▶ Task:
Tally the lines in the data below where the word "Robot" appears, and give the tally alone.

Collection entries
####

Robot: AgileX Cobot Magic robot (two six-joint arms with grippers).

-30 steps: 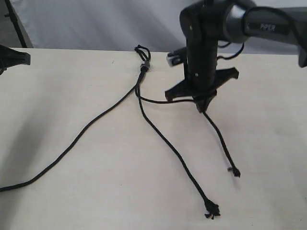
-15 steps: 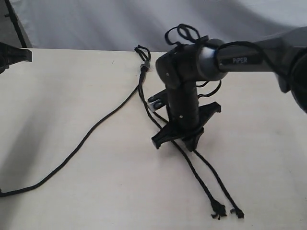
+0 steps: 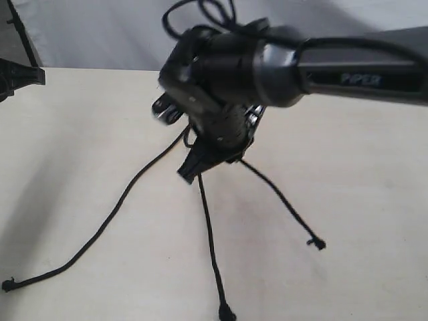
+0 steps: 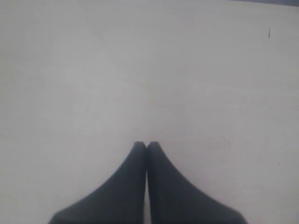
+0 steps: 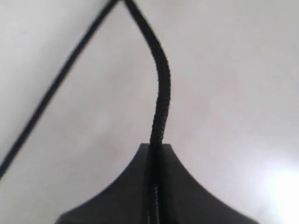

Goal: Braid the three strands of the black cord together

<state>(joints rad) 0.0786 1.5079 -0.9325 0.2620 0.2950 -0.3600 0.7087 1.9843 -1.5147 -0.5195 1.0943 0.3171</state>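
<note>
Black and thin, the woven three-strand cord (image 3: pixel 209 241) lies fanned across the pale cream counter (image 3: pixel 374 200), its knotted ends well apart. The right gripper (image 5: pixel 156 148), over the middle of the counter, is pinched tight on one strand (image 5: pixel 161 93). The left gripper (image 4: pixel 146 145), at the counter's left edge, has its tips pressed together, holding nothing.

Right pincer (image 5: pixel 156 147) clamped on strand (image 5: pixel 161 93); left pincer (image 4: pixel 146 144) closed.
</note>
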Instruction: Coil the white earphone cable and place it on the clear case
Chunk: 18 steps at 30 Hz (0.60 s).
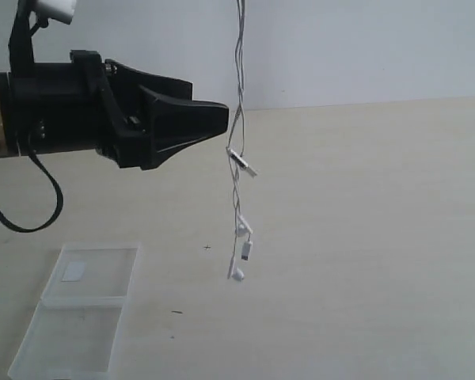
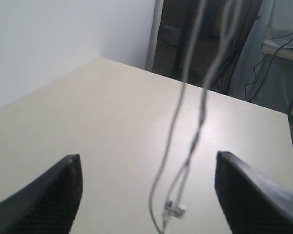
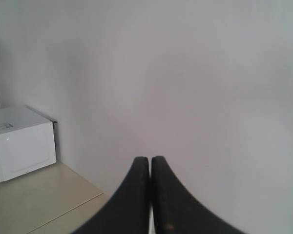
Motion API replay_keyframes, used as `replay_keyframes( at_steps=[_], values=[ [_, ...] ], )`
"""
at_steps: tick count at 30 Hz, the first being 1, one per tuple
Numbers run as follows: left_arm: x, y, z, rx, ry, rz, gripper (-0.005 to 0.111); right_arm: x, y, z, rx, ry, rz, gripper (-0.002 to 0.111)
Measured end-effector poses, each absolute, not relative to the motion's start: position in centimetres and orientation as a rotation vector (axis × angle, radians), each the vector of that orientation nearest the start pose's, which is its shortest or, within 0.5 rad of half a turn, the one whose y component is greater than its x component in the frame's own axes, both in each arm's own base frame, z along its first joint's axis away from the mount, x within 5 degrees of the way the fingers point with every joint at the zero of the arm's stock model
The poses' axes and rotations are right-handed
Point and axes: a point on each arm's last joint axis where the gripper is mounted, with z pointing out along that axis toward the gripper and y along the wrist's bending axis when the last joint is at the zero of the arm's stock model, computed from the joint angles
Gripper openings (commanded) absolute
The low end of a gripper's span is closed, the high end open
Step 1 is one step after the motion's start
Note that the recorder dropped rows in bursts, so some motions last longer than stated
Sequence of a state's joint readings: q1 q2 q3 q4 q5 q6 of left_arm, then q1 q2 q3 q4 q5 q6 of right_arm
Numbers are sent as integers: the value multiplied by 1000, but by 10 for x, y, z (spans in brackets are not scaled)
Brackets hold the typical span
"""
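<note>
Standing in the way of the white earphone cable [image 1: 237, 158]: only the left hand [image 1: 218, 119], black, level, tip just beside the strands and a little above the inline remote [image 1: 243, 162]. Spread wide in the left wrist view [image 2: 147, 156], with the cable [image 2: 176, 122] dangling ahead between the two fingers [image 2: 63, 190], untouched. Trailing under that arm, a loop of thick black cable [image 1: 32, 214].

Right hand [image 3: 150, 163] pressed together, pointed at a pale wall; cannot tell whether pinching anything. Beside it on a ledge, a white box [image 3: 22, 141] with a small label, too small to read.

Small white square label [image 1: 74, 271] on the clear case [image 1: 79, 317]: no legible writing.

Cable thin, white, twisted, hanging from above the exterior view's top edge down to two earbuds [image 1: 237, 275] and a plug [image 1: 246, 250] low over the counter [image 1: 364, 237]. Case lying open and flat, well apart to the left.
</note>
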<state>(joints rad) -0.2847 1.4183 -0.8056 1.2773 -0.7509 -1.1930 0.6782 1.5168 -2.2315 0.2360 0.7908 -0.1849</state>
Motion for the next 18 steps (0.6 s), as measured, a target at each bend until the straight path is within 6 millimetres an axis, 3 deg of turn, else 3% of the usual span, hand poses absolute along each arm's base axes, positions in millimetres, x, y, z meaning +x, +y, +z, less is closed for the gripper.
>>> replay_keyframes(
  at_steps=[6,18],
  values=[
    [274,-151,278,777,1686,-910,73,201,182,605,-666,1437,649,0],
    [266,-160,276,876,1654,-959,73,201,183,605,-665,1438,671,0]
  ],
)
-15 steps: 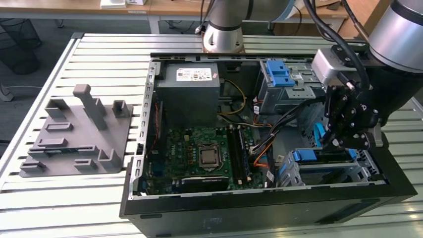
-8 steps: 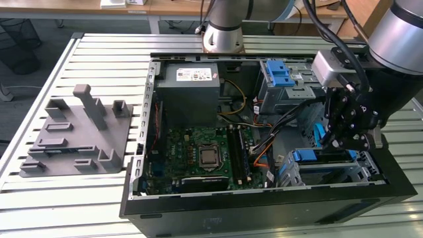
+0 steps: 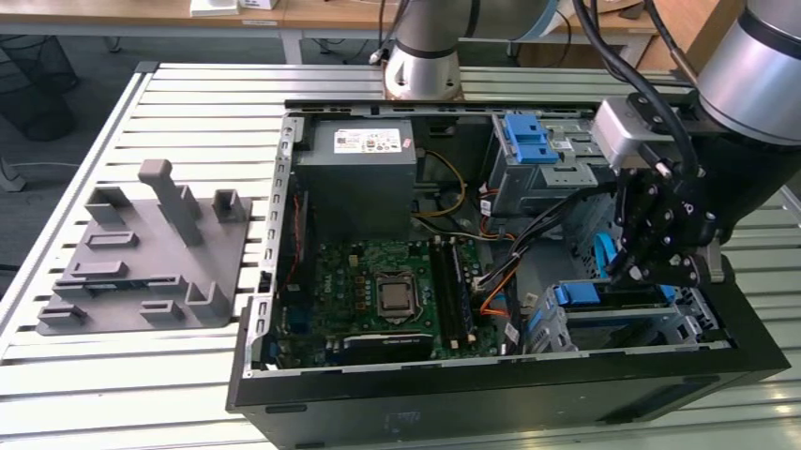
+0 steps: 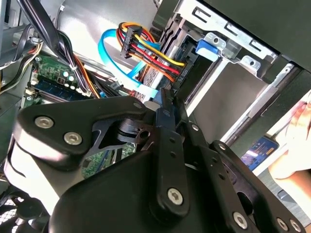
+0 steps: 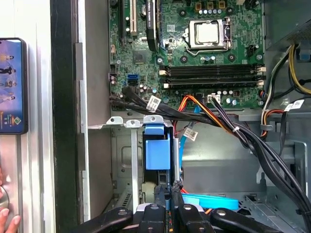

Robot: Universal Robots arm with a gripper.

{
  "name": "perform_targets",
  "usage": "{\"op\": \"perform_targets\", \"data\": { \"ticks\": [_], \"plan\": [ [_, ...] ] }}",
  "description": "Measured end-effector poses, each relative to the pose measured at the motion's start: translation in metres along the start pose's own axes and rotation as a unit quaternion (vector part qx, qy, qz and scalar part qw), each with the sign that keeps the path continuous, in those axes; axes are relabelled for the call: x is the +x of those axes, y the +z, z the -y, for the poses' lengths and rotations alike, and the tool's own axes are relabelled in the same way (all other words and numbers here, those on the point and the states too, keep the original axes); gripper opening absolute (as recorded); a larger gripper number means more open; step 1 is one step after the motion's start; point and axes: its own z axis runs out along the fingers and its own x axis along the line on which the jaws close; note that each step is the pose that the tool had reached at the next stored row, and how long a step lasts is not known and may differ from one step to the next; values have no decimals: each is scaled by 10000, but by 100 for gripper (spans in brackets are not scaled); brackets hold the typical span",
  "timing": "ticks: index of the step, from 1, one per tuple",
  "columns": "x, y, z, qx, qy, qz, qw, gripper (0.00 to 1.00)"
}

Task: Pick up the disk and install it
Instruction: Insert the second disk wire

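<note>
- The black, two-fingered gripper [image 3: 644, 272] reaches down into the open black computer case [image 3: 501, 394], at the corner on the exterior view's right nearest the camera; in the first wrist view its fingers [image 5: 163, 201] stand pressed close together, with only a sliver between the tips.
- From these pictures I cannot tell for certain whether anything thin is pinched there; nothing bulky is held.
- Just beyond the fingertips sits the disk [image 5: 158, 153], showing its blue plastic frame end-on, standing inside the grey metal drive cage [image 5: 129, 124] by the case wall. In the exterior view the blue edge [image 3: 613, 292] shows at the top of that cage, right beneath the gripper.
- I judge the disk already lifted and brought into its bay; what remains, as far as can be seen, is seating it fully. Whether it is locked home is hidden.
- A light-blue flat data cable [image 4: 109, 58] and a bundle of red, yellow and orange power wires [image 4: 150, 51] hang close by the cage.
- Further in lies the green motherboard [image 3: 375, 291] with its bare silver processor socket [image 5: 208, 33].
- Outside the case, on the slatted metal table [image 3: 188, 103], a grey plastic fixture block [image 3: 138, 253] stands toward the exterior view's left edge.
- A person's fingertips [image 5: 7, 223] and a phone [image 5: 12, 87] rest beside the case.
</note>
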Motion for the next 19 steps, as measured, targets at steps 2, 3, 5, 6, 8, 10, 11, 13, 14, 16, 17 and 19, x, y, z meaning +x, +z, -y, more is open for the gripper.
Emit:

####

▶ Result of this exercise:
2